Work instruction: Start at the line with "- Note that" in the records below, stop at the line with "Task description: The", and return every line in that span exactly, the two end lines included.

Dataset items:
□ □ □

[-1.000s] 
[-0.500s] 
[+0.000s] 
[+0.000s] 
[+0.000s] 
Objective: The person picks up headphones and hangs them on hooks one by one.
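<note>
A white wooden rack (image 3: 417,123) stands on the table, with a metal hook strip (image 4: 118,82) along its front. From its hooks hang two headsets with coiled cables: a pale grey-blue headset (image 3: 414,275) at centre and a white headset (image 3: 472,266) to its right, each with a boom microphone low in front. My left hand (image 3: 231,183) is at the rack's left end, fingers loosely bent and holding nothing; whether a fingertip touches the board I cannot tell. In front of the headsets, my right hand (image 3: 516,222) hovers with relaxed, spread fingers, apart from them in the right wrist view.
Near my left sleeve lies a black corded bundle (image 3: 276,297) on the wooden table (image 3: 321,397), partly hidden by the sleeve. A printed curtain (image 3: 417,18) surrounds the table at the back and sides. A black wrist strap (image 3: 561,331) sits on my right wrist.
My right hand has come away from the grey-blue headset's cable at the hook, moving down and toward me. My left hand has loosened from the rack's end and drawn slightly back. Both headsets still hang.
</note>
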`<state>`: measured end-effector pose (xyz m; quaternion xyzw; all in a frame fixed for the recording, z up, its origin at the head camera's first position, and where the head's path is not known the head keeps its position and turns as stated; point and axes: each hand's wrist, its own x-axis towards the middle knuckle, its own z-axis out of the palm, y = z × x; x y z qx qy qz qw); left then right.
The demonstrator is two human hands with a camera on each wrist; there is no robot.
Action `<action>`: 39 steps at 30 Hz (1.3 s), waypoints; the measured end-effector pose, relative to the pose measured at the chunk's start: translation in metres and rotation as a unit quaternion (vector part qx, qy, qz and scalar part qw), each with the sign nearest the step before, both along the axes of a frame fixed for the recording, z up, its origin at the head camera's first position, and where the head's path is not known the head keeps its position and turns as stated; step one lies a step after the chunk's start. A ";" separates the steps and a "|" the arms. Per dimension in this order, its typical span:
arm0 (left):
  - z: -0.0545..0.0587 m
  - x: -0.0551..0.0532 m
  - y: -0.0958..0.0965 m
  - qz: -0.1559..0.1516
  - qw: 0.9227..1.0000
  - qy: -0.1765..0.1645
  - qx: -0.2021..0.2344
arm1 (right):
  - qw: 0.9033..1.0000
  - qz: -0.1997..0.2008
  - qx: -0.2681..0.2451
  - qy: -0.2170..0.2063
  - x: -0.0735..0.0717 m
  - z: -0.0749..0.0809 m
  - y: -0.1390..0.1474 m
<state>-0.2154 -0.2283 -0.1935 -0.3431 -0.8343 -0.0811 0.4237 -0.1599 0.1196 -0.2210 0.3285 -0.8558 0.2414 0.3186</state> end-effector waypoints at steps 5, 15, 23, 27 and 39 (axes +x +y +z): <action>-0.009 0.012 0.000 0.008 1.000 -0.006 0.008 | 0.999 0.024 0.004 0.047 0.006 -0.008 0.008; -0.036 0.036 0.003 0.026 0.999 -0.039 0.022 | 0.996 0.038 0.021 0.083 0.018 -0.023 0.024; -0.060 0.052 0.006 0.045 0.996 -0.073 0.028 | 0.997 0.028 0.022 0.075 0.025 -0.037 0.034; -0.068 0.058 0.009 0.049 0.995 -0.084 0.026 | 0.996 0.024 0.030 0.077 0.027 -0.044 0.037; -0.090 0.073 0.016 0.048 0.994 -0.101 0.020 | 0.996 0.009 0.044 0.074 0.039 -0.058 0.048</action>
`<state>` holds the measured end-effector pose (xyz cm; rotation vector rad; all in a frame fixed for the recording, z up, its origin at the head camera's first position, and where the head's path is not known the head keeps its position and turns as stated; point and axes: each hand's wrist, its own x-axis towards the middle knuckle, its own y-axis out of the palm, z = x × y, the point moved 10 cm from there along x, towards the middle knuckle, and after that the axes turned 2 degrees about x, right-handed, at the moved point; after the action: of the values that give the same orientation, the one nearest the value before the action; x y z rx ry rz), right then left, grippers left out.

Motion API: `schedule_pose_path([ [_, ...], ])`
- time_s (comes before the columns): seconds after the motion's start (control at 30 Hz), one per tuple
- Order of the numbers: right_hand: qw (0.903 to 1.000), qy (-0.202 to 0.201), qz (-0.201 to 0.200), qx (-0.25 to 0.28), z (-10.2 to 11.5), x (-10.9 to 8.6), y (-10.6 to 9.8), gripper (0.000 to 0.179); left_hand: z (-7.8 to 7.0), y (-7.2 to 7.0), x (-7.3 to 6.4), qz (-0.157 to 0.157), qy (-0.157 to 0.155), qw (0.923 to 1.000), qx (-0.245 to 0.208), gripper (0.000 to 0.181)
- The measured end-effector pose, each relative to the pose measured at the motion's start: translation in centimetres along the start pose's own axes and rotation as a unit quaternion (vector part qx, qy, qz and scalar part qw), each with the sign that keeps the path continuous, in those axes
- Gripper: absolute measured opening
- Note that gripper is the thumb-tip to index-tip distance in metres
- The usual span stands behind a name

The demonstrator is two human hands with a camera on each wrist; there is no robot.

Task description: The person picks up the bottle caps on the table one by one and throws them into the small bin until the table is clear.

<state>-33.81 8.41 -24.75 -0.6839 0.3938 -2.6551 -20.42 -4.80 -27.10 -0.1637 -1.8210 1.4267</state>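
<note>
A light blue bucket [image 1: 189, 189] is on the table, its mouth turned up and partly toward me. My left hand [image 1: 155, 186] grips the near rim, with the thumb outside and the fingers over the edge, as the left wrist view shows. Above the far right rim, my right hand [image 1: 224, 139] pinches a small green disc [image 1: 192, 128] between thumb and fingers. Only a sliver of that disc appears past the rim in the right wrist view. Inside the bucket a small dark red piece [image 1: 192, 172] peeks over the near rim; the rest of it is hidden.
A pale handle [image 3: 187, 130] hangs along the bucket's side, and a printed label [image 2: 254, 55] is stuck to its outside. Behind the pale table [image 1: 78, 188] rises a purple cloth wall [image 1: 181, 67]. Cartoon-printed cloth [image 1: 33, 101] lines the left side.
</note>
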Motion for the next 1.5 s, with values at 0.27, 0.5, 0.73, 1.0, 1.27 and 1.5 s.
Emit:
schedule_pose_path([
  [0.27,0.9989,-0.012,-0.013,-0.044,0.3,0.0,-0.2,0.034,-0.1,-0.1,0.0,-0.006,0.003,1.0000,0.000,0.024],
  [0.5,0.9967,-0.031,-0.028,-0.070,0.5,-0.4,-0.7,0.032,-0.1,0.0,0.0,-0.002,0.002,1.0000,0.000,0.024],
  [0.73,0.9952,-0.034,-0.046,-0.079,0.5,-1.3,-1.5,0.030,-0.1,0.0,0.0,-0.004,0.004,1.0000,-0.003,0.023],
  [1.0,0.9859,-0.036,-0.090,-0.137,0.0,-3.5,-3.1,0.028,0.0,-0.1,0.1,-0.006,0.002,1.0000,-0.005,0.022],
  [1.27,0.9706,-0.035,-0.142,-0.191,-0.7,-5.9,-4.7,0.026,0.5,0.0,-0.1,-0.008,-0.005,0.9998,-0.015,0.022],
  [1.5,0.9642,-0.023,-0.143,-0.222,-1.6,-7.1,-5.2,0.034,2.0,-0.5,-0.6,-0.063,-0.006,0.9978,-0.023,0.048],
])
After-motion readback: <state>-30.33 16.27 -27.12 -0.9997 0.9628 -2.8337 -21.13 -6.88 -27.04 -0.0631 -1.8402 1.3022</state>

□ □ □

Output for this task:
- Note that gripper is the thumb-tip to index-tip distance in metres
- The usual span stands behind a name

The demonstrator is two human hands with a camera on each wrist; there is no robot.

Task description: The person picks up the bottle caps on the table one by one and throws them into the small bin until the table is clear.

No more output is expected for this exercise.